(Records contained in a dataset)

################

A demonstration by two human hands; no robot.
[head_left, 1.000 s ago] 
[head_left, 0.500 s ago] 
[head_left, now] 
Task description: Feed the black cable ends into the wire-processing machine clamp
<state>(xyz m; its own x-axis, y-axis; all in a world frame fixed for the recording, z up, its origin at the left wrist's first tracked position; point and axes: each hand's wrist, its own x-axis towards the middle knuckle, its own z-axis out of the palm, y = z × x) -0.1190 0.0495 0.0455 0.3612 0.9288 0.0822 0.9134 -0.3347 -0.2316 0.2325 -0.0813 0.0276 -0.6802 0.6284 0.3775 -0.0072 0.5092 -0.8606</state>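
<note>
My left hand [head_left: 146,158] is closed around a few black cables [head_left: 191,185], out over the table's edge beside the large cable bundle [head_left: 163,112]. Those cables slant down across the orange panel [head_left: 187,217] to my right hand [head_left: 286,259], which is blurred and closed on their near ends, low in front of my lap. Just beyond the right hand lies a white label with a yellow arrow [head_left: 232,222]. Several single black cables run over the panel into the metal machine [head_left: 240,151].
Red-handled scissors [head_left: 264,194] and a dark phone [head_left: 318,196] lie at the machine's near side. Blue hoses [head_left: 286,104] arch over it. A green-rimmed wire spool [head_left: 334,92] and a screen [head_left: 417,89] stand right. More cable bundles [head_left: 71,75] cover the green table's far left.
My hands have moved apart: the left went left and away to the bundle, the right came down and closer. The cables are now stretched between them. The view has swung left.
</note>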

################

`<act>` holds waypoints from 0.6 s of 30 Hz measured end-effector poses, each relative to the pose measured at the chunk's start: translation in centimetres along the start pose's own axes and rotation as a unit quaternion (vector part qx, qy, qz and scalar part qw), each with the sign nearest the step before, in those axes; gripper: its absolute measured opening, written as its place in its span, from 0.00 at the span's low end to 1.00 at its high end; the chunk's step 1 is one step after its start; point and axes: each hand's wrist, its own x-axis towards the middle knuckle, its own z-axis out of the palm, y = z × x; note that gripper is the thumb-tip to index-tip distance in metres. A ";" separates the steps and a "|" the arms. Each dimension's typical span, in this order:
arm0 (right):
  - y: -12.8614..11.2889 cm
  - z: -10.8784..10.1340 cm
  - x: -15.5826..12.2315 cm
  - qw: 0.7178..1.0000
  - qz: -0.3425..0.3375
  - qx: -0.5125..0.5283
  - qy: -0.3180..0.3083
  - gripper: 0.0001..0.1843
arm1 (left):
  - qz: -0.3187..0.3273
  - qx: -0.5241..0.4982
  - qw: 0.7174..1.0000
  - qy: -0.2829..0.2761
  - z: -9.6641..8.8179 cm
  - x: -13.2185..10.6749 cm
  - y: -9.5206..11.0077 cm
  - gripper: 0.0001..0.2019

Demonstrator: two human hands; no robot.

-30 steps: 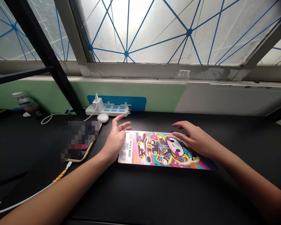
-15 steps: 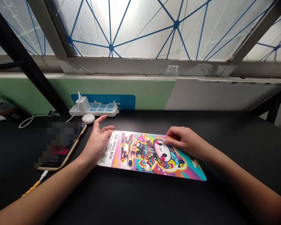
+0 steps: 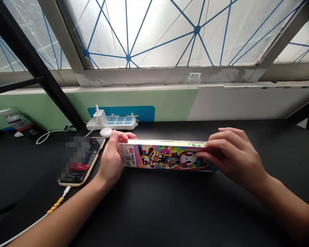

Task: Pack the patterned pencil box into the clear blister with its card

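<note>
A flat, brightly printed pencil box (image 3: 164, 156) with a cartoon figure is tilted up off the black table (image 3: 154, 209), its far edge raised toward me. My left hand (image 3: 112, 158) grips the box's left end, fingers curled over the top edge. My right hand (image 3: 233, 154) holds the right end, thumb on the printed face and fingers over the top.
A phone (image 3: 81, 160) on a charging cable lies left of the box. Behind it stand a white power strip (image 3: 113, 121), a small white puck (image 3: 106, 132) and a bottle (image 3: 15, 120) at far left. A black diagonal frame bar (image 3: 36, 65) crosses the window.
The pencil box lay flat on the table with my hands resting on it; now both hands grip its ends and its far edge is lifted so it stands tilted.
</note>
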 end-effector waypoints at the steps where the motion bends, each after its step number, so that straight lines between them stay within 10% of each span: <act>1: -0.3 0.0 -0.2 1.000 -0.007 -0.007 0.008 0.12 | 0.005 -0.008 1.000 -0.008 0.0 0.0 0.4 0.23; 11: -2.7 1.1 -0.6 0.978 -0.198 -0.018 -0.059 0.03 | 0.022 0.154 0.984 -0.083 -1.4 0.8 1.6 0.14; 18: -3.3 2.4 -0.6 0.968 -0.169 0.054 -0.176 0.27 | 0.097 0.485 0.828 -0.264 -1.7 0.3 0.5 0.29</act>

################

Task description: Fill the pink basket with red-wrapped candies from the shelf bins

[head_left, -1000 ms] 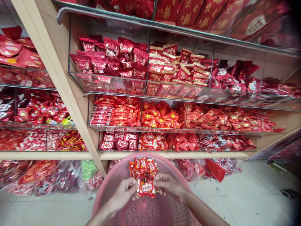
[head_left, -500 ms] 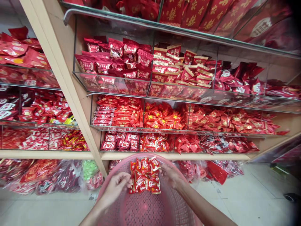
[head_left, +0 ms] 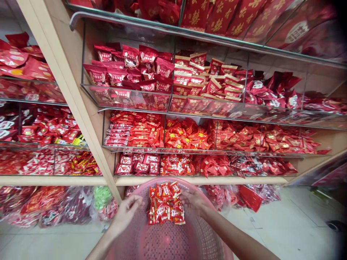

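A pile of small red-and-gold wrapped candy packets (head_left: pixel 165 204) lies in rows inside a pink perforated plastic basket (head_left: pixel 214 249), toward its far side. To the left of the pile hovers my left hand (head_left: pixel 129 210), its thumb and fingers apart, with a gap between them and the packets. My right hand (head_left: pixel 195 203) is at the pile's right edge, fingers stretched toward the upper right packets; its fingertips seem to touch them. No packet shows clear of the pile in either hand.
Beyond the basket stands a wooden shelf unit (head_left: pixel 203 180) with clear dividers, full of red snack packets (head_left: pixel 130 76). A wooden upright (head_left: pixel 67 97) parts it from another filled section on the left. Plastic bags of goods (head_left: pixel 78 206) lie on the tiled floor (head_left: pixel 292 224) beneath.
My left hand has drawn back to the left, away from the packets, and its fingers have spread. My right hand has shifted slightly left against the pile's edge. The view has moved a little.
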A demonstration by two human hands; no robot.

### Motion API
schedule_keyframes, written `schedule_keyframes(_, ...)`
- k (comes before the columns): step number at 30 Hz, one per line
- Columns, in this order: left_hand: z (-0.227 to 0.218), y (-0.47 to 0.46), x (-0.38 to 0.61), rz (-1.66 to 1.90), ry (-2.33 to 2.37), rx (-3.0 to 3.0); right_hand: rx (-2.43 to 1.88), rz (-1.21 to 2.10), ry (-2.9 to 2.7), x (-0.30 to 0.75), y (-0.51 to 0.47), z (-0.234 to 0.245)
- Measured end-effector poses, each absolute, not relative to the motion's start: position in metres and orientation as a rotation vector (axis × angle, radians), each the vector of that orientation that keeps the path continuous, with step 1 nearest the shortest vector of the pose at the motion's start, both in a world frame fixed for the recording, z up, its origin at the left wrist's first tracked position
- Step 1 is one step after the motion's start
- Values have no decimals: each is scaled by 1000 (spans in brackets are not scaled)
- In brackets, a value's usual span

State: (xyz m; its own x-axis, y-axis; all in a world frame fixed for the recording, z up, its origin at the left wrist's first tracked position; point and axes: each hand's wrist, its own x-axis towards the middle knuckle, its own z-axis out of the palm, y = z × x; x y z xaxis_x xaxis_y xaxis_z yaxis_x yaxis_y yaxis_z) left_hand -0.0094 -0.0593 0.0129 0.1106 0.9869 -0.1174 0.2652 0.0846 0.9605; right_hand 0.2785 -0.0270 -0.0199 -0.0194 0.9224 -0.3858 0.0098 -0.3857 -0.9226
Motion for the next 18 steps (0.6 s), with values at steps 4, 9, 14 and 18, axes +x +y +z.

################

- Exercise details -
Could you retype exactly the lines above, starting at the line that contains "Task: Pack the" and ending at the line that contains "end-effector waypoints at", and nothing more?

- Answer space -
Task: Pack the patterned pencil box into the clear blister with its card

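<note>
A flat, brightly printed pencil box (image 3: 164, 156) with a cartoon figure is tilted up off the black table (image 3: 154, 209), its far edge raised toward me. My left hand (image 3: 112, 158) grips the box's left end, fingers curled over the top edge. My right hand (image 3: 233, 154) holds the right end, thumb on the printed face and fingers over the top.
A phone (image 3: 81, 160) on a charging cable lies left of the box. Behind it stand a white power strip (image 3: 113, 121), a small white puck (image 3: 106, 132) and a bottle (image 3: 15, 120) at far left. A black diagonal frame bar (image 3: 36, 65) crosses the window.
The pencil box lay flat on the table with my hands resting on it; now both hands grip its ends and its far edge is lifted so it stands tilted.
</note>
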 end-effector waypoints at the steps where the motion bends, each after its step number, so that straight lines between them stay within 10% of each span: <act>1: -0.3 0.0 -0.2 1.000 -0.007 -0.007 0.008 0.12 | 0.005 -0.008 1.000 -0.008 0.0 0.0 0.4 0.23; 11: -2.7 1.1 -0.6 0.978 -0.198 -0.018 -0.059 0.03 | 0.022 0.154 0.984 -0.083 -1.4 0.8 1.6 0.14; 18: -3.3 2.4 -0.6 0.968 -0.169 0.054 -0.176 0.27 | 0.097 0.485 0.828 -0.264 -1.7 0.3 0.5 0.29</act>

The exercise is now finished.